Optimization of formation pressure prediction model

Eatonʼs model was chosen for the optimization as its pore pressure predictions had the closest match with the measured pressure data and consequently the least percentage error of the ten models used in the work. The optimization basically involved modifying the most sensitive variable in the model (Table 2). The sonic compressional velocity (Vp) was observed as the most impactful variable, hence it was focused on for the optimization. Given that an exponent (3) was attached to the sonic velocity data, the optimization was done by modifying this exponent using Goal Seek to calibrate the modelʼs prediction with the RFT data. The result showed that the best exponent for most data points fell between 3.9 to 4.0. and the mean of the exponent was 3.2. By iteratively trying different exponents ranging from 3.2 to 4.0 in place of the exponent 3 used in the original Eatonʼs equation, an exponent of 3.9 yielded the best fitting match.

From the plot it is seen that based on the comparison of each pore pressure prediction model against the measured pressure data and the statistical analysis described above, the most accurate and suitable pore pressure prediction strategy for future use in Niger Delta environment is the developed Eatonʼs model (Figure 4).

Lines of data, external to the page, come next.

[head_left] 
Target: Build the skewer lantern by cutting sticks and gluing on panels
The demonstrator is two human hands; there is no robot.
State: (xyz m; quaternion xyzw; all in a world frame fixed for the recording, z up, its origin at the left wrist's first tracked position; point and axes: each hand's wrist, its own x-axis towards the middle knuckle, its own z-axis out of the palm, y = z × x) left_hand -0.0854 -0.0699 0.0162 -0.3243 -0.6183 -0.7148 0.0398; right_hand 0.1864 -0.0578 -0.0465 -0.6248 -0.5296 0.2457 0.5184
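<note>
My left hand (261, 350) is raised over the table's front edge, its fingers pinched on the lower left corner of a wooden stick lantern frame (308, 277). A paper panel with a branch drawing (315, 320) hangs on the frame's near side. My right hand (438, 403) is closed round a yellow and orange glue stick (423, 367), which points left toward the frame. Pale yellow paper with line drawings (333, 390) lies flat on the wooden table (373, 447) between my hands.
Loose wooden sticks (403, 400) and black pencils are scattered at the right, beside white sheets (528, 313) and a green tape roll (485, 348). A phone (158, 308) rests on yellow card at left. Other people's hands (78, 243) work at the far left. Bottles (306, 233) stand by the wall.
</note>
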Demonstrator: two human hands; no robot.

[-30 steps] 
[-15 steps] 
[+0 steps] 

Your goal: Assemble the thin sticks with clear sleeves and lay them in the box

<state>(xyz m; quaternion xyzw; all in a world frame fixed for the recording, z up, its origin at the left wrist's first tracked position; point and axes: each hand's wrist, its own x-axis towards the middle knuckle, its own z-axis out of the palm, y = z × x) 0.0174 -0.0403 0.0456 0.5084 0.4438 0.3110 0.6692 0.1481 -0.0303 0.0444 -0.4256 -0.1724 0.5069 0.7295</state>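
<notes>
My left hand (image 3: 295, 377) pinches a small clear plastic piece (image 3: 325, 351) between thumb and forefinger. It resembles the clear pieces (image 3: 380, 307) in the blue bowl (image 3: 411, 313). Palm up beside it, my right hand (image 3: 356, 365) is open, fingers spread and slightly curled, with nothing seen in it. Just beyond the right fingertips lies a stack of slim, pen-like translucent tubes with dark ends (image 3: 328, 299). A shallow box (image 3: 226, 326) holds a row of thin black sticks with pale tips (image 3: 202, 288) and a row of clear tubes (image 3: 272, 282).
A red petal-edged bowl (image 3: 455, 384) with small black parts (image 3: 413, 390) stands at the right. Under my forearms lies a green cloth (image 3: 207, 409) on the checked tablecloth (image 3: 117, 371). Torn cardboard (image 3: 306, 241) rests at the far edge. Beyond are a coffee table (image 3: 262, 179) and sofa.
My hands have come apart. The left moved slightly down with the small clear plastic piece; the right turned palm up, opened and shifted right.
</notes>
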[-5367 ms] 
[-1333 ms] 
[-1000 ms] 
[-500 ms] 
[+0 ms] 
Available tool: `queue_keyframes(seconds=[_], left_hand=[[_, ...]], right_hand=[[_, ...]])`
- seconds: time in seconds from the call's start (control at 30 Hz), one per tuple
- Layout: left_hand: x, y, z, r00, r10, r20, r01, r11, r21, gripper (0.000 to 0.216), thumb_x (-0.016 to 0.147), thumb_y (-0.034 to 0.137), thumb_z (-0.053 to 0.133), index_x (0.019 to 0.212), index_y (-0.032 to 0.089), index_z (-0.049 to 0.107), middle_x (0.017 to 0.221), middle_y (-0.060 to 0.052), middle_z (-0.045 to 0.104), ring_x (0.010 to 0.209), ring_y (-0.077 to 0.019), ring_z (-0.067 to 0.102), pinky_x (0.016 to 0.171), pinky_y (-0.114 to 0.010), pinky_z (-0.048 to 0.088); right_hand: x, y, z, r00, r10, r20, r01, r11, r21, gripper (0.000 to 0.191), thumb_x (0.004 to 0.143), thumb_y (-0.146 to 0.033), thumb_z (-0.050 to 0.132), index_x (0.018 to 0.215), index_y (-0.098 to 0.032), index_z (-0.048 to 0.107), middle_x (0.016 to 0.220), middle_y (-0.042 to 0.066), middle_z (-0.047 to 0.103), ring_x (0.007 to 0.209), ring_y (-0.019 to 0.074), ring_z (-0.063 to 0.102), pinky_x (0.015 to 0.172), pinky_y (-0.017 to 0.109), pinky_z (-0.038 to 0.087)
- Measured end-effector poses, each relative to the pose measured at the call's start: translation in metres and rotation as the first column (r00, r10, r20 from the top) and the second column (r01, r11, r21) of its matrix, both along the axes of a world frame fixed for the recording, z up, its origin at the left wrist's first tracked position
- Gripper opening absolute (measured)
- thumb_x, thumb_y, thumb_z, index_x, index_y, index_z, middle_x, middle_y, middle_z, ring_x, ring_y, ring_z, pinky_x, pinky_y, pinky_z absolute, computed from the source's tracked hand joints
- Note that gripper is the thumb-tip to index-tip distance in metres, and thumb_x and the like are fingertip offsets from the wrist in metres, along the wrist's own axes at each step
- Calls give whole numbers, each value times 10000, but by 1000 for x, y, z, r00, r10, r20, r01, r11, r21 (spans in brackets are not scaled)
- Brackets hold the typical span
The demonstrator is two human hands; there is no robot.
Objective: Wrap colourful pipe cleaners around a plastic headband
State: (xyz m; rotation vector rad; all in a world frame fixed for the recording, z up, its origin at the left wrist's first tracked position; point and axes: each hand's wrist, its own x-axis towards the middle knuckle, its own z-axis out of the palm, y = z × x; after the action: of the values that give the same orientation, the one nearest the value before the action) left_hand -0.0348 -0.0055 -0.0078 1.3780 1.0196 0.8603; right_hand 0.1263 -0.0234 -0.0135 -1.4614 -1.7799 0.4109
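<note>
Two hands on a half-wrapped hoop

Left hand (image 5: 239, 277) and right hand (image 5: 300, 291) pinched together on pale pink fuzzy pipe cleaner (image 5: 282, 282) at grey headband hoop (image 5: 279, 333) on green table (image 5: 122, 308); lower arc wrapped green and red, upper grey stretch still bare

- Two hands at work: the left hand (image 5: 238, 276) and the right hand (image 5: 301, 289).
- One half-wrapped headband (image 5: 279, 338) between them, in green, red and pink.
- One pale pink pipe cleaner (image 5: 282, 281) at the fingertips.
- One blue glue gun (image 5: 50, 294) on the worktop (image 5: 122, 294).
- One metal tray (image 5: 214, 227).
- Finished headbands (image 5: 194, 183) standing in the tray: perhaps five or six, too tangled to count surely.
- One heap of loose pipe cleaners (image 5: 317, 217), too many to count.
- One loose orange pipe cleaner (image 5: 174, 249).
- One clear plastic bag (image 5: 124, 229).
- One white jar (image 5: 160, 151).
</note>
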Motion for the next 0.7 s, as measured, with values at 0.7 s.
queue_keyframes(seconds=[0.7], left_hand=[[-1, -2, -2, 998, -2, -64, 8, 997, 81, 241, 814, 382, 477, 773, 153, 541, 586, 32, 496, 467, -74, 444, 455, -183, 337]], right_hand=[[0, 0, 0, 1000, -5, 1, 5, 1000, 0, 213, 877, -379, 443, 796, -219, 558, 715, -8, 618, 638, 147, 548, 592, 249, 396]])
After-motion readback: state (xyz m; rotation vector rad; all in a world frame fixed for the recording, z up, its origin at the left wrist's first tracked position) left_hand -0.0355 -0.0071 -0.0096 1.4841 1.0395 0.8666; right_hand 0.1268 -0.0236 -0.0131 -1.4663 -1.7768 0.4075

The study involved the development of a new model for prognosis of pore pressures using well logs from an exploratory well in Niger Delta. The approach slightly varies from existing pore pressure forecasting techniques given that the model was developed for usage in Niger Delta environment. Three models were appraised with various degrees of accuracy. The predictive accuracy of the models was validated by comparison with measured pressure data (RFT) and computation of percentage errors. The modified Eatonʼs model gave the best correlations with the RFT data in comparison to the other models used. The sensitivity analysis done on the Eatonʼs model revealed the sonic compressional velocities have the most effect on the pore pressures, as such the modelʼs optimization centered on the sonic velocity by virtue of modifying the exponent. By utilizing Goal Seek to calibrate the predicted pore pressures with the RFT data, an exponent of 3.9 was found to be the most apt for optimum formation pressure prediction which resulted in the least percentage error of 2%. This further validates the suitability of the developed model for usage in the study area. This study will aid in the selection of an accurate model suited for forecasting pore pressure in Niger Delta environment.